== TASK DIRECTIONS ==
Each entry must be restated word for word, with nothing omitted.

Extracted records

***

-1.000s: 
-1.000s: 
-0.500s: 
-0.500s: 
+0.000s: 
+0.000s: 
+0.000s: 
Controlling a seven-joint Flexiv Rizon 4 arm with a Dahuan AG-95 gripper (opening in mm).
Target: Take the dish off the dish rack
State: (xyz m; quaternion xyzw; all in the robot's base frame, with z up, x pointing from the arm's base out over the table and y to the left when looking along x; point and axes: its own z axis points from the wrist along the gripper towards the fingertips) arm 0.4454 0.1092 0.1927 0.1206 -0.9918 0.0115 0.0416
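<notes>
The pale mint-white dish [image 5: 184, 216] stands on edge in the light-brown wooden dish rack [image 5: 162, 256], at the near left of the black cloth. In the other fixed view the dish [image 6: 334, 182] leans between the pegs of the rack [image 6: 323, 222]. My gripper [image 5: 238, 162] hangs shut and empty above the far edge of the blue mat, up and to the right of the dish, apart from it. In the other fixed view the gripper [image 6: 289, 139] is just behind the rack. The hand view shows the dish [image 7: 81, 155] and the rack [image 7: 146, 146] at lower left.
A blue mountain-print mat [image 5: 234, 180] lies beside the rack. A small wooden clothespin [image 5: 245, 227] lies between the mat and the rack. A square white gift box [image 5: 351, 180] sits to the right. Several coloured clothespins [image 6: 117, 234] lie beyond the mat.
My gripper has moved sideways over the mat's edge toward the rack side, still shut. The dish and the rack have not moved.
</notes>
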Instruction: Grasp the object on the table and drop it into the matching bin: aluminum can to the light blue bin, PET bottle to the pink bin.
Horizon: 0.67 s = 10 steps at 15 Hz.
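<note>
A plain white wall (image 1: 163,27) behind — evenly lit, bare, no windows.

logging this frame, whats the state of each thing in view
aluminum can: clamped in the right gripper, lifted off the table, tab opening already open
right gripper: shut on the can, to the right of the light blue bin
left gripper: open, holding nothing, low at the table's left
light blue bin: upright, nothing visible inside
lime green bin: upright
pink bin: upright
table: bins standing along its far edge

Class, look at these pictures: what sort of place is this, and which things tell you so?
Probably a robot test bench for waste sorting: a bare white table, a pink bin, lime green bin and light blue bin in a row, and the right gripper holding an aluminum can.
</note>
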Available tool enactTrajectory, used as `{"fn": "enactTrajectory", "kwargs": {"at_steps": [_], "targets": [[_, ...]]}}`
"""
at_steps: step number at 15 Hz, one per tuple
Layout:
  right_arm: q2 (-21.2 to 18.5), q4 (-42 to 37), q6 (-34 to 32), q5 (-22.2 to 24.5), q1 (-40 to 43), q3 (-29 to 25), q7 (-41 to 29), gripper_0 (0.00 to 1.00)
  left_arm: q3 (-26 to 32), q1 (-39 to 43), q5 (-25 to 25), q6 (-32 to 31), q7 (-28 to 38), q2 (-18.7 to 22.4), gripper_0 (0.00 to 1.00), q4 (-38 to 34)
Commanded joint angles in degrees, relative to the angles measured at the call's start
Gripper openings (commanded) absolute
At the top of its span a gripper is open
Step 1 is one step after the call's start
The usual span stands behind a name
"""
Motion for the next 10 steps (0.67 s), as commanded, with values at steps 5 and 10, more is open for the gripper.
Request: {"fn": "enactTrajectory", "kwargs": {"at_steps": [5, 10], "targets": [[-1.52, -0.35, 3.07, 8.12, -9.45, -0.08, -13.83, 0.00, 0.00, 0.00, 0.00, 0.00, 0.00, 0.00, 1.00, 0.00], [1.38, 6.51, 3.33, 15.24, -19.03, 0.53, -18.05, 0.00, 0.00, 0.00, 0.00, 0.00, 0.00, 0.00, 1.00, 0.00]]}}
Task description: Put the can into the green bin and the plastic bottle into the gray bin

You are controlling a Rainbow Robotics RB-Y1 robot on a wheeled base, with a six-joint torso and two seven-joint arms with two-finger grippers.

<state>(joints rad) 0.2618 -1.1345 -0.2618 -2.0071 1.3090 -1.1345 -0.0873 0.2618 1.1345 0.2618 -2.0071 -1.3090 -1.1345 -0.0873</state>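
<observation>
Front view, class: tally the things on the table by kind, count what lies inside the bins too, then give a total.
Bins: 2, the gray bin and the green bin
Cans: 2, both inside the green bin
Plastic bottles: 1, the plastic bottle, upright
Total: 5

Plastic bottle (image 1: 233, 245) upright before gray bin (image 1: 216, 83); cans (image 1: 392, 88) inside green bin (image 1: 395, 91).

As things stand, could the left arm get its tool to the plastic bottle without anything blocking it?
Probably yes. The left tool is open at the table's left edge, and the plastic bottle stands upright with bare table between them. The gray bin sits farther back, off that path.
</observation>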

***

== RESPONSE AREA ==
-1.000s: 
-1.000s: 
-0.500s: 
-0.500s: 
+0.000s: 
+0.000s: 
+0.000s: 
Controlling a seven-joint Flexiv Rizon 4 arm with a Dahuan AG-95 gripper (opening in mm).
Target: Take the dish off the dish rack
State: (xyz m; quaternion xyzw; all in the robot's base frame, with z up, x pointing from the arm's base out over the table and y to the left when looking along x; point and axes: its own z axis points from the wrist along the gripper towards the fingertips) arm 0.4454 0.1092 0.1927 0.1206 -0.9918 0.0115 0.0416
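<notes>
The pale mint-white dish [image 5: 184, 216] stands on edge in the light-brown wooden dish rack [image 5: 162, 256], at the near left of the black cloth. In the other fixed view the dish [image 6: 334, 182] leans between the pegs of the rack [image 6: 323, 222]. My gripper [image 5: 238, 162] hangs shut and empty above the far edge of the blue mat, up and to the right of the dish, apart from it. In the other fixed view the gripper [image 6: 289, 139] is just behind the rack. The hand view shows the dish [image 7: 81, 155] and the rack [image 7: 146, 146] at lower left.
A blue mountain-print mat [image 5: 234, 180] lies beside the rack. A small wooden clothespin [image 5: 245, 227] lies between the mat and the rack. A square white gift box [image 5: 351, 180] sits to the right. Several coloured clothespins [image 6: 117, 234] lie beyond the mat.
My gripper has moved sideways over the mat's edge toward the rack side, still shut. The dish and the rack have not moved.
</notes>
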Instruction: Grasp the object on the table and drop it into the matching bin: aluminum can to the light blue bin, PET bottle to the pink bin.
Horizon: 0.67 s = 10 steps at 15 Hz.
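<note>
A plain white wall (image 1: 163,27) behind — evenly lit, bare, no windows.

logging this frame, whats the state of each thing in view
aluminum can: clamped in the right gripper, lifted off the table, tab opening already open
right gripper: shut on the can, to the right of the light blue bin
left gripper: open, holding nothing, low at the table's left
light blue bin: upright, nothing visible inside
lime green bin: upright
pink bin: upright
table: bins standing along its far edge

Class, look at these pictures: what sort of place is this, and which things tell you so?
Probably a robot test bench for waste sorting: a bare white table, a pink bin, lime green bin and light blue bin in a row, and the right gripper holding an aluminum can.
</note>
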Available tool enactTrajectory, used as `{"fn": "enactTrajectory", "kwargs": {"at_steps": [_], "targets": [[_, ...]]}}`
"""
at_steps: step number at 15 Hz, one per tuple
Layout:
  right_arm: q2 (-21.2 to 18.5), q4 (-42 to 37), q6 (-34 to 32), q5 (-22.2 to 24.5), q1 (-40 to 43), q3 (-29 to 25), q7 (-41 to 29), gripper_0 (0.00 to 1.00)
  left_arm: q3 (-26 to 32), q1 (-39 to 43), q5 (-25 to 25), q6 (-32 to 31), q7 (-28 to 38), q2 (-18.7 to 22.4), gripper_0 (0.00 to 1.00), q4 (-38 to 34)
Commanded joint angles in degrees, relative to the angles measured at the call's start
Gripper openings (commanded) absolute
At the top of its span a gripper is open
Step 1 is one step after the call's start
The usual span stands behind a name
"""
Motion for the next 10 steps (0.67 s), as commanded, with values at steps 5 and 10, more is open for the gripper.
Request: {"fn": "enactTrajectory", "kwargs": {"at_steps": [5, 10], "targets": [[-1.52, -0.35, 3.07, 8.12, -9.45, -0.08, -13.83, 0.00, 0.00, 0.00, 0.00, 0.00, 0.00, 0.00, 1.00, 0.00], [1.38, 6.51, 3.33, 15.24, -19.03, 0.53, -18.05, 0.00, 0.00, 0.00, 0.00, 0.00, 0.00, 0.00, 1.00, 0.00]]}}
Task description: Put the can into the green bin and the plastic bottle into the gray bin

You are controlling a Rainbow Robotics RB-Y1 robot on a wheeled base, with a six-joint torso and two seven-joint arms with two-finger grippers.

<state>(joints rad) 0.2618 -1.1345 -0.2618 -2.0071 1.3090 -1.1345 -0.0873 0.2618 1.1345 0.2618 -2.0071 -1.3090 -1.1345 -0.0873</state>
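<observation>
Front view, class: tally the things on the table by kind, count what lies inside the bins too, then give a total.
Bins: 2, the gray bin and the green bin
Cans: 2, both inside the green bin
Plastic bottles: 1, the plastic bottle, upright
Total: 5

Plastic bottle (image 1: 233, 245) upright before gray bin (image 1: 216, 83); cans (image 1: 392, 88) inside green bin (image 1: 395, 91).

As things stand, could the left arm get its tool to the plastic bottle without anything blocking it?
Probably yes. The left tool is open at the table's left edge, and the plastic bottle stands upright with bare table between them. The gray bin sits farther back, off that path.
</observation>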

No more work is needed for this exercise.